§ **What is required**
Keep the pictures out while you transcribe the listing below exactly.

§ **Raw data**
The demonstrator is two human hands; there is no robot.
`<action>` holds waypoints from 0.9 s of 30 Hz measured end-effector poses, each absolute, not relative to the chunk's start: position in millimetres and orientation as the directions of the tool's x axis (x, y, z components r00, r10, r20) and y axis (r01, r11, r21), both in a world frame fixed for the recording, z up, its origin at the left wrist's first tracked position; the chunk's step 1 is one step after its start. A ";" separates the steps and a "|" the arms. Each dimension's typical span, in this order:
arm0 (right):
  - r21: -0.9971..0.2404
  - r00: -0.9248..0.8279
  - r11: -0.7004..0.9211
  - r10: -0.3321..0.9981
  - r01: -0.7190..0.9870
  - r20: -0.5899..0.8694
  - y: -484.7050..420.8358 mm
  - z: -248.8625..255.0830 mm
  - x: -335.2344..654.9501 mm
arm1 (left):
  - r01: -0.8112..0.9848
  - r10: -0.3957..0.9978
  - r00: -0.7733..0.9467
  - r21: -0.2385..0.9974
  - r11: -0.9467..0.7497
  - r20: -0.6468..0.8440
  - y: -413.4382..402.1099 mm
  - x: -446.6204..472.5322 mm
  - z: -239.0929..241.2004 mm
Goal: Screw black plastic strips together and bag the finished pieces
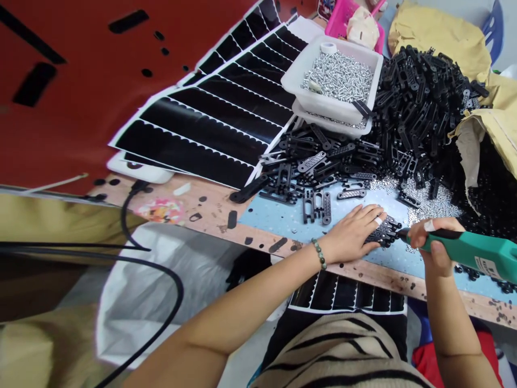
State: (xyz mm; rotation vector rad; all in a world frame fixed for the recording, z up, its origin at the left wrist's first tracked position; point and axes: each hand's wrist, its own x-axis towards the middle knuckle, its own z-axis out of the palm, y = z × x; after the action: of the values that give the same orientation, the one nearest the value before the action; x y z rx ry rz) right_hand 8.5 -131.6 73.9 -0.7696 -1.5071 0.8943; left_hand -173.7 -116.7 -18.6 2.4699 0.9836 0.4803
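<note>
My left hand (355, 233) lies flat with its fingers stretched over a few black plastic brackets (383, 230) on the blue work mat (283, 213), pressing them down. Wrapped in my right hand (436, 245) is a green electric screwdriver (480, 253), held level. Its dark tip points left and meets the right end of the brackets, though whether it sits in a screw is too small to tell. Loose silver screws (434, 202) are scattered just beyond the tip. Two upright-lying brackets (317, 207) rest left of my left hand.
A white tub (291, 81) of screws stands behind a big heap of black brackets (424, 102). Black sticker sheets (210, 113) cover the back left. Torn yellow sacks (501, 129) lie at right. Cables (173, 280) hang off the table's left front.
</note>
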 end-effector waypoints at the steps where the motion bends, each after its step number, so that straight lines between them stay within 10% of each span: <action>1: -0.867 -0.116 0.498 0.860 -0.019 0.497 -132.2 74.9 8.7 | 0.557 0.710 0.687 0.513 -0.653 0.157 -116.8 -173.8 -18.7; 27: -0.854 -0.168 0.518 0.838 -0.050 0.518 -140.0 70.2 0.9 | 0.555 0.717 0.677 0.524 -0.646 0.167 -117.3 -172.2 -18.1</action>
State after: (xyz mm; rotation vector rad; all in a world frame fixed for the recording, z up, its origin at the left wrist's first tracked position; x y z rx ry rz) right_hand 0.9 -140.0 70.2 -0.7027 -1.5432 0.9128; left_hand -172.2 -117.3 -18.1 2.4557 0.9893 0.5066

§ **Reply to the exercise**
The demonstrator is two human hands; there is no robot.
`<action>` holds waypoints from 0.9 s of 30 Hz measured end-effector poses, each absolute, not relative to the chunk's start: position in millimetres and orientation as the directions of the tool's x axis (x, y, z components r00, r10, r20) and y axis (r01, r11, r21), both in a world frame fixed for the recording, z up, its origin at the left wrist's first tracked position; the chunk's step 1 is one step after its start. A ";" separates the steps and a "|" the arms. Each dimension's typical span, in this order:
arm0 (right):
  - r21: -0.9971..0.2404
  - r00: -0.9248..0.8279
  - r11: -0.7004..0.9211
  - r10: -0.3321..0.9981
  - r01: -0.7190..0.9870
  - r20: -0.5899..0.8694
  - y: -484.7050..420.8358 mm
  - z: -248.8625..255.0830 mm
  - x: -335.2344..654.9501 mm
arm1 (left):
  - r01: -0.8112..0.9848
  - r10: -0.3957..0.9978
  - r00: -0.7733..0.9467
  - r21: -0.2385..0.9974
  - r11: -0.9467..0.7497
  - r20: -0.6468..0.8440
  - y: -413.4382..402.1099 mm
  - x: -446.6204..472.5322 mm
  - z: -239.0929..241.2004 mm
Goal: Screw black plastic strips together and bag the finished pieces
State: (xyz mm; rotation vector rad; all in a world frame fixed for the recording, z up, its origin at the left wrist's first tracked position; point and axes: each hand's wrist, its own x-axis towards the middle knuckle, its own z-axis out of the palm, y = z × x; after the action: of the values that give the same orientation, the one nearest the value before the action; x y z rx ry rz) right_hand 8.5 -131.6 73.9 -0.7696 -1.5071 0.8943; left_hand -173.7 -116.7 -18.6 2.4699 0.9836 0.4803
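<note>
My left hand (355, 233) lies flat with its fingers stretched over a few black plastic brackets (383, 230) on the blue work mat (283, 213), pressing them down. Wrapped in my right hand (436, 245) is a green electric screwdriver (480, 253), held level. Its dark tip points left and meets the right end of the brackets, though whether it sits in a screw is too small to tell. Loose silver screws (434, 202) are scattered just beyond the tip. Two upright-lying brackets (317, 207) rest left of my left hand.
A white tub (291, 81) of screws stands behind a big heap of black brackets (424, 102). Black sticker sheets (210, 113) cover the back left. Torn yellow sacks (501, 129) lie at right. Cables (173, 280) hang off the table's left front.
</note>
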 end-effector waypoints at the steps where the motion bends, each after its step number, so that straight lines between them stay within 10% of each span: <action>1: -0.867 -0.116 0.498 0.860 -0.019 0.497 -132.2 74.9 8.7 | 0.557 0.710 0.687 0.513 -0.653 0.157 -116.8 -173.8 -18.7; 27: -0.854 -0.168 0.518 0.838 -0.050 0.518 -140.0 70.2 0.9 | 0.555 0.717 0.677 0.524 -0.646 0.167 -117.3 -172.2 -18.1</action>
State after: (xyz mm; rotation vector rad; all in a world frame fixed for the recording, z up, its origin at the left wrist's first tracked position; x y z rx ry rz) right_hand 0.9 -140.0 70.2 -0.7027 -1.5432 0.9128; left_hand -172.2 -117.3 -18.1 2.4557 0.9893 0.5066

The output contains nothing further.